> Exercise brief:
Only the lines from the start of the data through the line containing "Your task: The" should be written out, exactly as they are, with both ends included and the pictures left out.

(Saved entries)
══════

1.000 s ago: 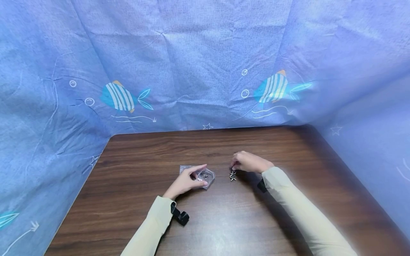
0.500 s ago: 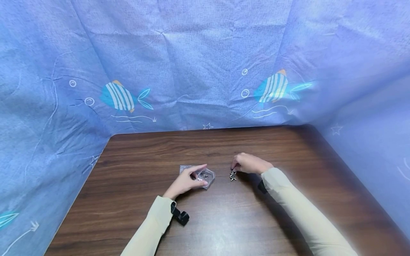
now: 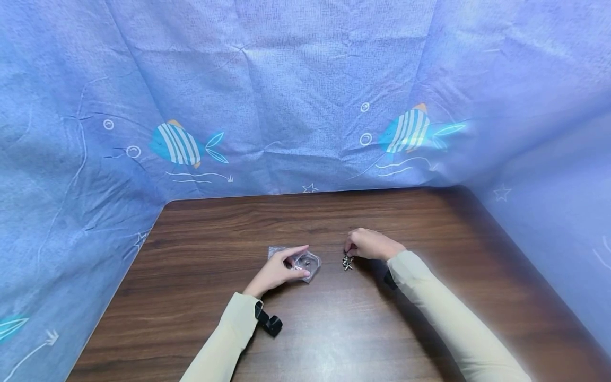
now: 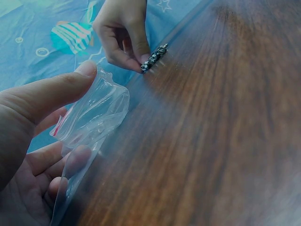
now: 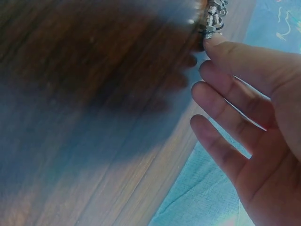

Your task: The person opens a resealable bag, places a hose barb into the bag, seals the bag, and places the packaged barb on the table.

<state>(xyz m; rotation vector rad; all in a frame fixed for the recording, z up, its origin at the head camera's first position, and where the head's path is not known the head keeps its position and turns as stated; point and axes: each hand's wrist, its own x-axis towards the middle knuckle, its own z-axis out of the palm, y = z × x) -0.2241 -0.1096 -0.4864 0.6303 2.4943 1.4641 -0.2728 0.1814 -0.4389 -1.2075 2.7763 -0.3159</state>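
Note:
My left hand (image 3: 279,269) holds a clear zip-lock bag (image 4: 101,110) on the table, its mouth spread between thumb and fingers and facing right. Small metal pieces (image 3: 307,262) show inside the bag in the head view. To the right lies a little heap of small shiny screws (image 3: 347,262). Above it, my right hand (image 3: 374,244) pinches at the heap's far end with thumb and forefinger. In the right wrist view the thumb tip touches a metal screw (image 5: 209,32), while the other fingers extend loosely below. The forefinger tip is mostly hidden there.
Both hands work over a dark wood-grain table (image 3: 215,228). A blue fish-print cloth (image 3: 296,95) hangs behind it and along both sides. Each wrist wears a black strap-on camera (image 3: 269,321).
My right fingertips have shifted slightly toward me at the heap, and the screws there have been stirred a little. The left hand and the bag stay where they were.

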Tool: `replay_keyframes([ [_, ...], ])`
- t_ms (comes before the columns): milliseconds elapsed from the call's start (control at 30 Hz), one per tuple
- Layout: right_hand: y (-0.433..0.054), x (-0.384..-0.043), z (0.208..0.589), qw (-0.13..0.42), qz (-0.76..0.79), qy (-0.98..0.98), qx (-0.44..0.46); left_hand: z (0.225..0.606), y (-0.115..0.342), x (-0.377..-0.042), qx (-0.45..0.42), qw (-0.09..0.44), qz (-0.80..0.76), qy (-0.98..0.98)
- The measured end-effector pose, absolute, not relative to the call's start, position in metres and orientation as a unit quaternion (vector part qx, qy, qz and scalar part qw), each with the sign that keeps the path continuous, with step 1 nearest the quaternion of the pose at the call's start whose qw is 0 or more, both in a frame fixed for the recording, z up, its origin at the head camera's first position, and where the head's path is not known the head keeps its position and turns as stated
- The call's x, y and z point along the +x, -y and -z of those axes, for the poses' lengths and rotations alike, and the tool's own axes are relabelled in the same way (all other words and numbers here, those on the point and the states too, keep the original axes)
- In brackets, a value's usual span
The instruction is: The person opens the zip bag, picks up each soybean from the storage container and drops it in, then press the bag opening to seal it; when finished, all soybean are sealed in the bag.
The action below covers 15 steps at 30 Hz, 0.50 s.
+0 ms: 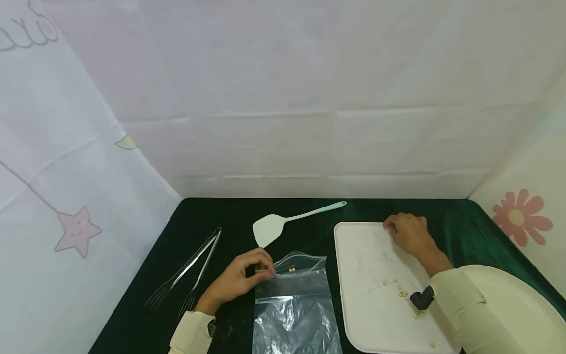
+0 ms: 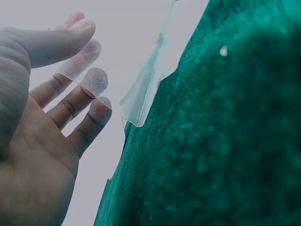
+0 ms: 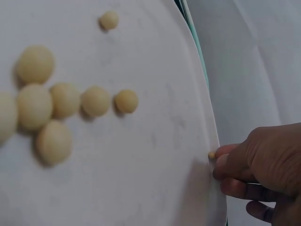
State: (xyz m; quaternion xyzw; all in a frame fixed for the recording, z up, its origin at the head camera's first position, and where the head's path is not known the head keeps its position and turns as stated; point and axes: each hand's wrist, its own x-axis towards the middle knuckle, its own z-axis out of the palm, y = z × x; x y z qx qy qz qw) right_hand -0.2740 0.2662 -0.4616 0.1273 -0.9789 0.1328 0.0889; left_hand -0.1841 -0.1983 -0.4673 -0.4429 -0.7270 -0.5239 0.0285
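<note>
My left hand (image 1: 240, 278) pinches the mouth of a clear zip-lock bag (image 1: 294, 314) at its left corner. In the left wrist view its fingers (image 2: 96, 82) show through the plastic. A few soybeans (image 1: 292, 269) are visible at the bag's mouth. At the far edge of the white tray (image 1: 362, 255) is my right hand (image 1: 409, 236). Its thumb and fingertips pinch one small soybean (image 3: 211, 155) by the rim in the right wrist view. More round, pale yellow soybeans (image 1: 403, 294) lie scattered on the tray, partly hidden under the right wrist.
Metal tongs (image 1: 194, 268) lie to the left of the bag. A white spatula (image 1: 270, 228) with a pale green handle lies behind it. A large cream plate (image 1: 517, 305) sits right of the tray, under the right forearm. Dark green cloth (image 1: 234, 211) covers the table.
</note>
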Motion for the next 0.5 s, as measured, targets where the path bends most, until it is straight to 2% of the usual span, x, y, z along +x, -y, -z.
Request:
replay_keyframes([
  [500, -0.259, -0.279, 0.474, 0.099, -0.122, 0.979, 0.133, 0.491, 0.206, -0.196, -0.438, 0.015, 0.518, 0.735],
])
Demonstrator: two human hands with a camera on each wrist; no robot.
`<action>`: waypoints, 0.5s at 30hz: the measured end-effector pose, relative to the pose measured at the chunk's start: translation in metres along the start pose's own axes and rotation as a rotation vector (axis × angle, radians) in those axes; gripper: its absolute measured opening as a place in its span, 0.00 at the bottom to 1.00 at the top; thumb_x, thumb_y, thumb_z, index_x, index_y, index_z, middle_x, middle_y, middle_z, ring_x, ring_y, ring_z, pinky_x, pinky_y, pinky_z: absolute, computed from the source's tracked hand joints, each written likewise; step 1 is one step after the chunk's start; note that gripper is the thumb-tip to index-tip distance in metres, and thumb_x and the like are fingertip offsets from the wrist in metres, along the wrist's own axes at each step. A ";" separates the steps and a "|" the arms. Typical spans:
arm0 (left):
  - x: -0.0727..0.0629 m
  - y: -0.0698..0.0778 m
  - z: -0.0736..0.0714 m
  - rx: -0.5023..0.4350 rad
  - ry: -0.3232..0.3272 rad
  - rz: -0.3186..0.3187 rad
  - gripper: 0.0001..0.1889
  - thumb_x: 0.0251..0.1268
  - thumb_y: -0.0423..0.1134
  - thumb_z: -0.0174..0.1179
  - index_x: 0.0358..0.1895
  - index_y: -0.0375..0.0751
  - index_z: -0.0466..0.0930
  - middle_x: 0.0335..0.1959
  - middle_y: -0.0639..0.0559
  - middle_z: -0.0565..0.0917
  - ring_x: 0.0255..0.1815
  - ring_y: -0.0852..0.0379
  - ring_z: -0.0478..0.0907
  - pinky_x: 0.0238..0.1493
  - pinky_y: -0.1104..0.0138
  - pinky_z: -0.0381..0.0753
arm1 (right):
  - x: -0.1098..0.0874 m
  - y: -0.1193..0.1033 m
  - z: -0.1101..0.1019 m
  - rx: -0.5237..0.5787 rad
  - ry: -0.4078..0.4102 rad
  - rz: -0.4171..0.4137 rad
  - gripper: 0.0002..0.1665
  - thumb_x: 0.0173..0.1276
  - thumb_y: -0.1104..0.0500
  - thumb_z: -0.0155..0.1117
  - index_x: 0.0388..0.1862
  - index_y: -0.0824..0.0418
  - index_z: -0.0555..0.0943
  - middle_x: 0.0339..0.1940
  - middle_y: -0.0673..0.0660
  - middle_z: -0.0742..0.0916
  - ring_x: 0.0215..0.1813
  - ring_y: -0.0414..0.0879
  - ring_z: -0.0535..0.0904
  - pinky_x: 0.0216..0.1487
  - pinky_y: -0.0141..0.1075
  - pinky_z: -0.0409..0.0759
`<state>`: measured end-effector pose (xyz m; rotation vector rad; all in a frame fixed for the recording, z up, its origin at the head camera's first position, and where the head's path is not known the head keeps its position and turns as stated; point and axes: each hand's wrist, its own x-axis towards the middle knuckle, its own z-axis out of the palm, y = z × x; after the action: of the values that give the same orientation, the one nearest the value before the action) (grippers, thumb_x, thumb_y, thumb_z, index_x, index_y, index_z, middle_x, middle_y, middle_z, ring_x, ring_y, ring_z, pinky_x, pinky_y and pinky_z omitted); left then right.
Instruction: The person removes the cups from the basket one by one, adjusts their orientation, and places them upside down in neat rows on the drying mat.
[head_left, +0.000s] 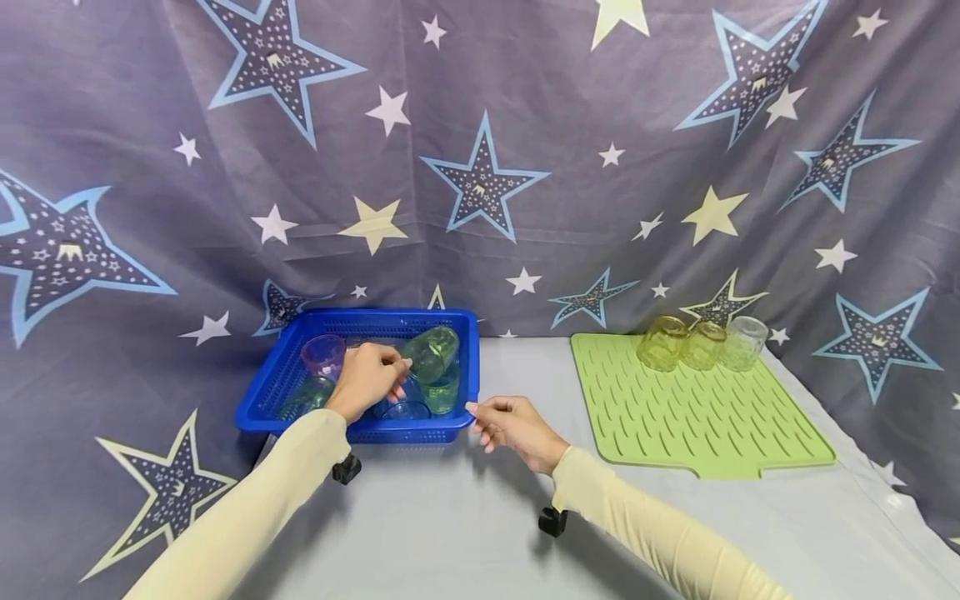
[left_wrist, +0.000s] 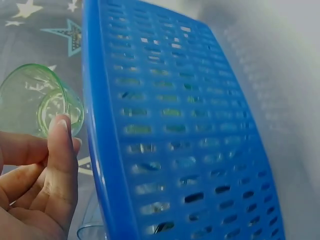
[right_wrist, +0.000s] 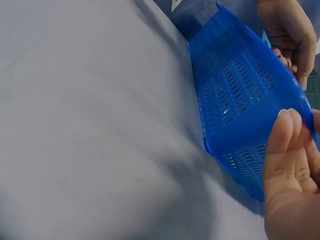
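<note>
My left hand [head_left: 369, 379] is over the blue plastic basket [head_left: 471, 350] and pinches the rim of a green glass cup [head_left: 435, 354] between thumb and fingers. The cup is tilted, its mouth toward the hand, as the left wrist view also shows. Below it in the basket stands another green glass [head_left: 444, 393]. A blue glass [head_left: 405, 410] lies under the hand, partly hidden by it. My right hand [head_left: 517, 429] grips the basket's near right corner, thumb and fingers at the rim.
A pink glass [head_left: 322, 354] and a greenish glass [head_left: 311, 394] sit in the basket's left part. At the right, a light green drying mat [head_left: 697, 417] bears two amber glasses [head_left: 663, 343] and a clear glass [head_left: 744, 343] along its back edge. A star-patterned curtain [head_left: 480, 67] hangs behind.
</note>
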<state>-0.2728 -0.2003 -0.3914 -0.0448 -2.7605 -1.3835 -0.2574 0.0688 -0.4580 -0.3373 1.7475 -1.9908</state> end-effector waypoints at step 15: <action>-0.014 0.007 0.019 -0.339 -0.167 0.061 0.14 0.74 0.46 0.65 0.38 0.37 0.89 0.33 0.36 0.87 0.28 0.40 0.85 0.34 0.50 0.87 | 0.004 -0.019 -0.007 0.125 0.087 0.007 0.37 0.75 0.37 0.62 0.59 0.71 0.79 0.45 0.64 0.87 0.30 0.41 0.79 0.35 0.31 0.81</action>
<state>-0.2587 -0.1811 -0.3979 -0.2676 -2.5858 -1.8918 -0.2675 0.0747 -0.4409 -0.2057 1.6632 -2.1267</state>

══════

> Output of the exercise:
1.000 s ago: 
0.500 s ago: 
now: 
now: 
now: 

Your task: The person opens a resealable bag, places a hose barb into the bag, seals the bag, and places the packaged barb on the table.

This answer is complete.